» RECORDS SHOWN:

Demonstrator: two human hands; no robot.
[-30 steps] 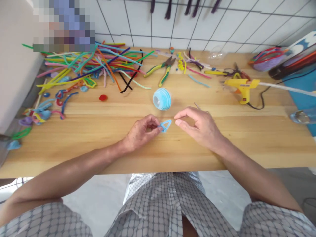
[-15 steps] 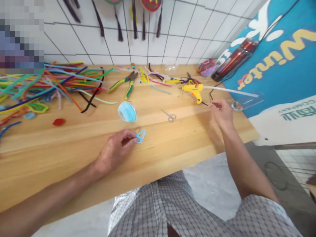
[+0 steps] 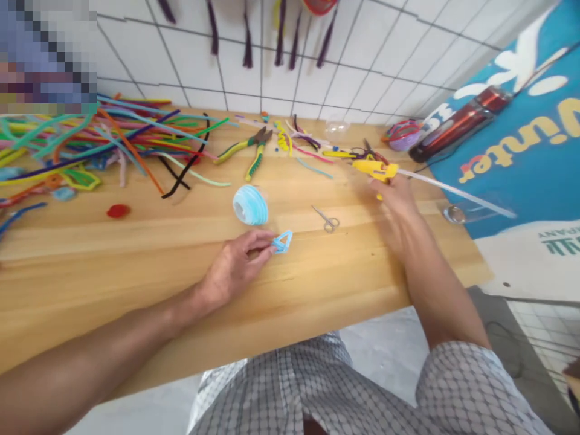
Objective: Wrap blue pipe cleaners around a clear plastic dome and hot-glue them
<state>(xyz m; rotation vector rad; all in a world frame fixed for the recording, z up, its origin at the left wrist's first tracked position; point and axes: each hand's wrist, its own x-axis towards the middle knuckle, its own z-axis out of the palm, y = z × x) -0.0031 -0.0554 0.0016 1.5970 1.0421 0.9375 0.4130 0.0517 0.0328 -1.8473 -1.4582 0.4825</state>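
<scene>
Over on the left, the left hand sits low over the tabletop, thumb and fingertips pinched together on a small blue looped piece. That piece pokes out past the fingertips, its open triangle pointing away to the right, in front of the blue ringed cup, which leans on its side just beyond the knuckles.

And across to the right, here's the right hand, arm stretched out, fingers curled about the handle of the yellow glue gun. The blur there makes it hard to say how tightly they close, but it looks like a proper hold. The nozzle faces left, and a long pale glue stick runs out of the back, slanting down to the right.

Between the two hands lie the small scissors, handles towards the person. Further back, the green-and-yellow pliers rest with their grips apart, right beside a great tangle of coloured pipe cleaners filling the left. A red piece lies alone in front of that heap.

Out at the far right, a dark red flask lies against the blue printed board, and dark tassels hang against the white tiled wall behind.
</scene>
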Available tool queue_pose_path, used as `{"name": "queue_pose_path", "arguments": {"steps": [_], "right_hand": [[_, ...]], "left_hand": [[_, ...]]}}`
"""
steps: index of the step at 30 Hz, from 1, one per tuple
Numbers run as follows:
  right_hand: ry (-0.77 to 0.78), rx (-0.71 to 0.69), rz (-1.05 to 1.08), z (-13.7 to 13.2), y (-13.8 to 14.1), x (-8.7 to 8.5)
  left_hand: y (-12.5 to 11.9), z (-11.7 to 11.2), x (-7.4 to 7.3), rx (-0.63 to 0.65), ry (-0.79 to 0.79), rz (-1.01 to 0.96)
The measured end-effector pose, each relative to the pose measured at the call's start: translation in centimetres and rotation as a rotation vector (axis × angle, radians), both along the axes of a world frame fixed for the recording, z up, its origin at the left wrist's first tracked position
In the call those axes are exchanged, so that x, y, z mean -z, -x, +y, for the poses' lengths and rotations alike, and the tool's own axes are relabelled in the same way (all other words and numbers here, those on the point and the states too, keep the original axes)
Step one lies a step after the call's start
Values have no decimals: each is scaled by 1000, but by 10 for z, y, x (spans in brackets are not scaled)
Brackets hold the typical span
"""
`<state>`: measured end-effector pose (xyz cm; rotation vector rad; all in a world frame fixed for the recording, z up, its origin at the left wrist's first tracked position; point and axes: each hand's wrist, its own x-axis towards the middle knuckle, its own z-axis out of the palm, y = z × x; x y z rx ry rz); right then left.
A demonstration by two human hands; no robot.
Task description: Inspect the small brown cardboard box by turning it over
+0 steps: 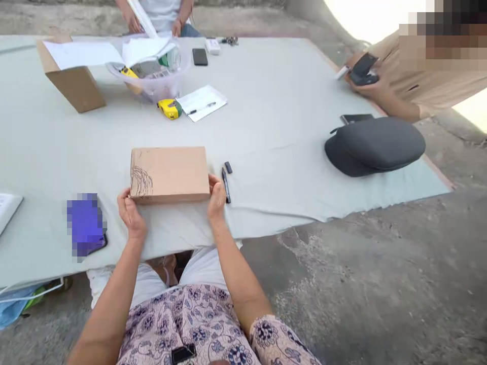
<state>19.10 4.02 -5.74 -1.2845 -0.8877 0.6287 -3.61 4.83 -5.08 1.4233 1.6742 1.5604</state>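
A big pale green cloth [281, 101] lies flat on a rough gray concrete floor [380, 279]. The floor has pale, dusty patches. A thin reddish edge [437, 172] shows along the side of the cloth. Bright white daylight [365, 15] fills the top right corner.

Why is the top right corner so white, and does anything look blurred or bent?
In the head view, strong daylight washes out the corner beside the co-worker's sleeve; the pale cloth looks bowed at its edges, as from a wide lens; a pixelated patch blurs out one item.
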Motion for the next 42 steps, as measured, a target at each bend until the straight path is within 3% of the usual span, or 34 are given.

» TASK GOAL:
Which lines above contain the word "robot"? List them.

» WRITTEN SOLUTION:
Demonstrator: two human hands; no robot.
A demonstration by two human hands; no robot.

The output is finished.